» TASK GOAL: Find the lines of the listing that contain the string "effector", and return them.

» RECORDED INFORMATION:
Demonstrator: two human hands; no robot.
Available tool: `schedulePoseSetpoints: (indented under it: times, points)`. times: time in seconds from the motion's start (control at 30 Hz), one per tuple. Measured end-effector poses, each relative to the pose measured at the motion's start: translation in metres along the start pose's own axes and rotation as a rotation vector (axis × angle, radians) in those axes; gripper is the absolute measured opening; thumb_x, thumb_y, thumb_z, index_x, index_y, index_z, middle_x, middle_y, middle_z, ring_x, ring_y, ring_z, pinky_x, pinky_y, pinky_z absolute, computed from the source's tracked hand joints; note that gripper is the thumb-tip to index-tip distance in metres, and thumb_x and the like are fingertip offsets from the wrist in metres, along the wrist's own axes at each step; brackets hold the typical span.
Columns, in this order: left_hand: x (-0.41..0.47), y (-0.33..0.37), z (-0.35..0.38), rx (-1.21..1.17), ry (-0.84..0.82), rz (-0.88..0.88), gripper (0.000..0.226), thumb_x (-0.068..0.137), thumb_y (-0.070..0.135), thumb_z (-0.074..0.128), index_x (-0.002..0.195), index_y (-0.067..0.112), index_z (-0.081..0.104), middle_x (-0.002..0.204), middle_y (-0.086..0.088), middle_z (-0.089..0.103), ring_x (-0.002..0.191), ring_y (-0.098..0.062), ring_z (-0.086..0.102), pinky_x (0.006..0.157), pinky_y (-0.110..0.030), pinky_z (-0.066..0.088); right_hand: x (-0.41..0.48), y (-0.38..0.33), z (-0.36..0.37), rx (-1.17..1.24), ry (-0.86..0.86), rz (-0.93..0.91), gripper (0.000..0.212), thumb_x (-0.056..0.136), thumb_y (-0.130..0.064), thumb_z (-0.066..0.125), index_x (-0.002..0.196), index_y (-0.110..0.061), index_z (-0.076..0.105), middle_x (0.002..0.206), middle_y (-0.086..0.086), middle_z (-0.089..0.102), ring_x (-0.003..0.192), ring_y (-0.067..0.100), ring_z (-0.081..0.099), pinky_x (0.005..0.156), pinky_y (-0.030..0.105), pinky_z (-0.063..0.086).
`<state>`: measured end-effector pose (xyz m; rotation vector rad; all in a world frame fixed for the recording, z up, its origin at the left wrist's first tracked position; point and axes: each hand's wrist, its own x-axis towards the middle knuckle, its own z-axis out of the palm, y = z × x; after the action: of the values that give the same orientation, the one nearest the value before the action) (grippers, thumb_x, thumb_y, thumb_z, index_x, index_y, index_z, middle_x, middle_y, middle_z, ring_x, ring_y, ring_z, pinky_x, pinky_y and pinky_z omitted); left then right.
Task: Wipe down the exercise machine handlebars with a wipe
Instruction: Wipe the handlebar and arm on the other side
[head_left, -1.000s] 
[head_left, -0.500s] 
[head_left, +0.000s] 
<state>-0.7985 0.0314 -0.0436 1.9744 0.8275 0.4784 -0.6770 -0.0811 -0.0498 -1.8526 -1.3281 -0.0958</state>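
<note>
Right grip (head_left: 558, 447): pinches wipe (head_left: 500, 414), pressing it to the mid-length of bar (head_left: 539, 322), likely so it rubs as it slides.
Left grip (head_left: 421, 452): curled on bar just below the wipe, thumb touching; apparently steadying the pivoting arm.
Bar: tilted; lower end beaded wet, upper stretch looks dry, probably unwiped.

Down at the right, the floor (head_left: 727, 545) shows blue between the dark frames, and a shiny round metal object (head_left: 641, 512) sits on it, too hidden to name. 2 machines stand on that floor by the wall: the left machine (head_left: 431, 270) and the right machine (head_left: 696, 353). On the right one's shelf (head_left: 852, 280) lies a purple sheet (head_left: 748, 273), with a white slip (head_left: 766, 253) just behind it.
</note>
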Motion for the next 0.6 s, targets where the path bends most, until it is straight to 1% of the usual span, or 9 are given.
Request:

» SOLUTION FOR THIS TASK:
Available tool: `schedulePoseSetpoints: (indented under it: times, points)`. times: time in seconds from the motion's start (control at 30 Hz), one per tuple. Measured end-effector poses, each relative to the pose measured at the motion's start: translation in metres along the start pose's own axes and rotation as a rotation vector (axis × angle, radians) in those axes; gripper is the absolute measured opening; thumb_x, thumb_y, thumb_z, index_x, index_y, index_z, middle_x, middle_y, middle_z, ring_x, ring_y, ring_z, pinky_x, pinky_y, pinky_z absolute, computed from the source's tracked hand joints; note that gripper is the thumb-tip to index-tip distance in metres, and thumb_x and the like are fingertip offsets from the wrist in metres, along the wrist's own axes at each step; brackets hold the typical span.
`<state>`: measured end-effector pose (xyz m; rotation vector rad; all in a world frame fixed for the recording, z up, its origin at the left wrist's first tracked position; point and axes: each hand's wrist, its own x-axis towards the middle knuckle, its own z-axis out of the palm, y = z × x; after the action: of the values that give the same orientation, the one nearest the value before the action) (grippers, thumb_x, thumb_y, thumb_z, index_x, index_y, index_z, middle_x, middle_y, middle_z, ring_x, ring_y, ring_z, pinky_x, pinky_y and pinky_z omitted); left then right.

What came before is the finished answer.